The other weekend I was heading back to Portland from a trip down south. I took a new route in hopes of saving some time. As I was driving through the back roads of Tillamook, I saw a small state park sign advertising Munson Creek Falls. Seeing as how the weather was overcast and rainy, maybe I could snag a few forest shots in this obscure locale?
Exiting the 101 and driving down Munson Creek Road for the first time almost feels like you might have made a mistake. As you pass through a pothole ridden farmland residence, you start to question what is really back here. Rusted cars and used baby transport systems line the road’s edge. At least someone was kind enough to mow “around” them.
Past the farm homes and into the forest, posted notices on the trees warn of the forest being watched for tree poachers. I can only imagine what it must be like to live a life of poaching trees.
However, as you make your way further into the forest, you end up crossing over the Munson Creek. It’s not spectacular by any means, but you get a sense that there might be something out here aside from rednecks and tree poachers.
As you pull into the parking lot, you will notice space is limited. A couple picnic tables line the creek’s edge, making this feel more like a local rest stop than a State Park. But none of this really mattered to me at the time. Up until now, I’ve spent four hours in a car and I haven’t had the chance to get serious about photos all day. I find a little space and hop out, gearing up full suit to tackle whatever happens to be down that trail.
And what happened to be down this trail was a mob of senior citizens walking their Shih Tzus and Lhasa Apsos. Both coming and going, what the hell am I doing here?
You might be wondering why I am writing so much and not showing any pictures. Or you might have just scanned over my banter and headed to the photos anyways. 🙂 Well here’s the reason why. Not more than ten minutes down this trail, you are greeted with a distant view of the Munson Creek Falls. Which respectfully so, dumps water at a staggering height of 319 feet. Making it one of the highest waterfalls in the North West coast of Oregon. Unfortunately, it’s so covered in trees, taking a photo isn’t going to do it any justice.
The reason the falls are so far away is because there is a border with a sign proclaiming “This trail is closed”, which in Oregon means “Enter at your own risk”.

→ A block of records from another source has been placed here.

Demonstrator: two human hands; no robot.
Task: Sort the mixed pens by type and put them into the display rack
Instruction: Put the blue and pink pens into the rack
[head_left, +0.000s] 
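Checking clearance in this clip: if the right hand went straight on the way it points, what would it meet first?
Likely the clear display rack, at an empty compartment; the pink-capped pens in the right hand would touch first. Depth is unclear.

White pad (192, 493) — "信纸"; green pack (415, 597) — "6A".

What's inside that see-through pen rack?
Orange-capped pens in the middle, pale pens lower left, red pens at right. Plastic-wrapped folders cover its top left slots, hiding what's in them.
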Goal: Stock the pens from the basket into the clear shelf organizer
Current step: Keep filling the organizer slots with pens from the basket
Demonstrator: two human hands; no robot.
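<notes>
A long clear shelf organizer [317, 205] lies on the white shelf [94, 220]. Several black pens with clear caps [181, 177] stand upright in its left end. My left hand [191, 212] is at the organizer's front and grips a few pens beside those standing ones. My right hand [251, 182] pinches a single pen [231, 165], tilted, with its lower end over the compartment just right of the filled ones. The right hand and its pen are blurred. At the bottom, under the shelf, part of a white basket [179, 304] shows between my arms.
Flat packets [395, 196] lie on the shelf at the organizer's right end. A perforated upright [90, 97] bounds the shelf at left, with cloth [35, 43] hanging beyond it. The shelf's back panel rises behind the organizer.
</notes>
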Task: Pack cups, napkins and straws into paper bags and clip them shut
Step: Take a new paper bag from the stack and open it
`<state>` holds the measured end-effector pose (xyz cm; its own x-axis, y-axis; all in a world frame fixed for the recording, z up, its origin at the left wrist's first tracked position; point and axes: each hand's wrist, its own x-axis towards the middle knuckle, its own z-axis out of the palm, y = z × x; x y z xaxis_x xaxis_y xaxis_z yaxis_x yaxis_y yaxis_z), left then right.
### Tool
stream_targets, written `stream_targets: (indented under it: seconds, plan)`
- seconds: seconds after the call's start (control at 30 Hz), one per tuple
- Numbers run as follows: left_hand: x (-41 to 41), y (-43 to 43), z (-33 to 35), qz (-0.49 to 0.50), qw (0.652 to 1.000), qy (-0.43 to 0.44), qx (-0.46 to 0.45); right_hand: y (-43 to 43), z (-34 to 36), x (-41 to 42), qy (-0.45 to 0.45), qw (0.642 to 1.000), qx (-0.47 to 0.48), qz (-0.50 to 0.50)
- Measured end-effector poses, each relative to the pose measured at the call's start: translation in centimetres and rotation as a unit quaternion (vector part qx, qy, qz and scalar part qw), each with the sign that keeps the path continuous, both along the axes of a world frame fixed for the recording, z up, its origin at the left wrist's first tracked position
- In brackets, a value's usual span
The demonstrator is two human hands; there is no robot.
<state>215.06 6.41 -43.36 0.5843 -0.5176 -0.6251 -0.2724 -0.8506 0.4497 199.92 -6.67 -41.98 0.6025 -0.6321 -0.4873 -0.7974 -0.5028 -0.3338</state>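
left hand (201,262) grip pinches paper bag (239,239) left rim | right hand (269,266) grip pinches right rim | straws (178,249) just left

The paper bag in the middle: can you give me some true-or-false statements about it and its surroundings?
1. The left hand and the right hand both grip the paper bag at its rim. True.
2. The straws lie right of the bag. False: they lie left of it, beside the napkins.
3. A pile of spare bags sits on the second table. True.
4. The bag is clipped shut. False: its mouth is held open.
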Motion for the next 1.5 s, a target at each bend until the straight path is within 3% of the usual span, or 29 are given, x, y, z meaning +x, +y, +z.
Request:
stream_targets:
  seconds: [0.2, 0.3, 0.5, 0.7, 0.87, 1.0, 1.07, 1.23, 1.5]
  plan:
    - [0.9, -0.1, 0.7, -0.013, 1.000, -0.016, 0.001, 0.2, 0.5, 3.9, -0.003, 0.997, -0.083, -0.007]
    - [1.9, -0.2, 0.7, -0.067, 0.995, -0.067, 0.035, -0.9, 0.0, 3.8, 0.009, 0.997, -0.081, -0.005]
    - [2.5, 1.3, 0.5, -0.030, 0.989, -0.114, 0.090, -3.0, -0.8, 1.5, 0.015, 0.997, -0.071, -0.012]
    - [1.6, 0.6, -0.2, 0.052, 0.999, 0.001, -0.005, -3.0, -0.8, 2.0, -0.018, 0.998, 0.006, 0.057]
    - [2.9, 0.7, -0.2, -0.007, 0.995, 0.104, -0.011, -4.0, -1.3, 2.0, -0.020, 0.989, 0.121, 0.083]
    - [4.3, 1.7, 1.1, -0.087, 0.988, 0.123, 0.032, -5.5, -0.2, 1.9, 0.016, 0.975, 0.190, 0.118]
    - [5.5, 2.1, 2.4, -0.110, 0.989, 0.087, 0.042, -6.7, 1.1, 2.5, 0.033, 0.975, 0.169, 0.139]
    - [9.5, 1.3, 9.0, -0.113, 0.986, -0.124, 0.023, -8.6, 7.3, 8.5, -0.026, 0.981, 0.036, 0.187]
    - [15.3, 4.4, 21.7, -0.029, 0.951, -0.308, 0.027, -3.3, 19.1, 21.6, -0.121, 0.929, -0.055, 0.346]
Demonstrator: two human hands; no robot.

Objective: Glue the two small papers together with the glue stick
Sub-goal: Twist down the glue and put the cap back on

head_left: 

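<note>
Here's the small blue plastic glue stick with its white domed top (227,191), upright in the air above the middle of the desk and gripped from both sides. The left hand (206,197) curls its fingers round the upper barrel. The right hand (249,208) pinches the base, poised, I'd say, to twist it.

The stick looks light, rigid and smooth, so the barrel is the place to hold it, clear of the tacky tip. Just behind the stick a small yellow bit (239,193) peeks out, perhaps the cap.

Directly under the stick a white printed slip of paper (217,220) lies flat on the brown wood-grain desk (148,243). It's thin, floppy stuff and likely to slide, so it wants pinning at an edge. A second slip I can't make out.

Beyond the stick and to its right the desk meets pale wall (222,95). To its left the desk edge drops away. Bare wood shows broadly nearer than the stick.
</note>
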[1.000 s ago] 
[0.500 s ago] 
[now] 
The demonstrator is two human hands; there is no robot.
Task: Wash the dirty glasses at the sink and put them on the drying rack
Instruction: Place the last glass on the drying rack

Having not had a single moment to take a photo all day, I was over that border quicker than I could think about it.
After crawling through narrow passages and crossing a portion of the creek, it became a little clearer as to why this trail was closed. There were fallen trees all over it. And I am not talking small trees, but massive ones. The shot above shows the creek pouring through all the fallen timber.
Determined to continue on. I was sure the trail was just out of reach. If only I could risk things a bit further, the rewards would pay off.
In order to make it to the other side. I shimmied my butt across a wet and slippery tree which had fallen over the river. Things were getting messy and I honestly didn’t care. This was going to happen. And that’s when I saw it…
A tree. A tree with a waterfall running through it!
I don’t know if you can tell, but this is a big tree. About four feet in diameter big. And here is the creek, just ripping through it.
I got wet, my camera got wet, but this was what I had been looking for. Something I had never before seen. And it made all the hassle worth it.
I did attempt to scale up the fallen trees in hopes of finding a trail. But without some serious cleats there was no way I was climbing up that mossy slip fest of danger and broken cameras/bones.
Having felt like I achieved what I was looking for, I shimmied my way back across the slippery logs of death and headed back to the car, wet and covered in tree mud.
Back at the parking lot, I took a couple shots of the creek with as slow of a shutter as I could manage without blurring the surroundings. Having finished for the day, I turned around only to be surprised by a pack of small filthy children. I wasn’t sure how they managed to sneak up on me, but they were silently watching my every move. Being out numbered, I worried that they might be the rogue gang of tree poachers. But as soon as I stood up and got out of their way they blasted past me to play in the creek’s edge.
Here’s a little map and some technical details of today’s “adventure”. If you are planning on visiting Munson Creek Falls, it shouldn’t take you more than 30 minutes. And if you want to see the waterfall in a tree, bring some clothes you don’t mind getting dirty and some balance to make it across those slippery logs.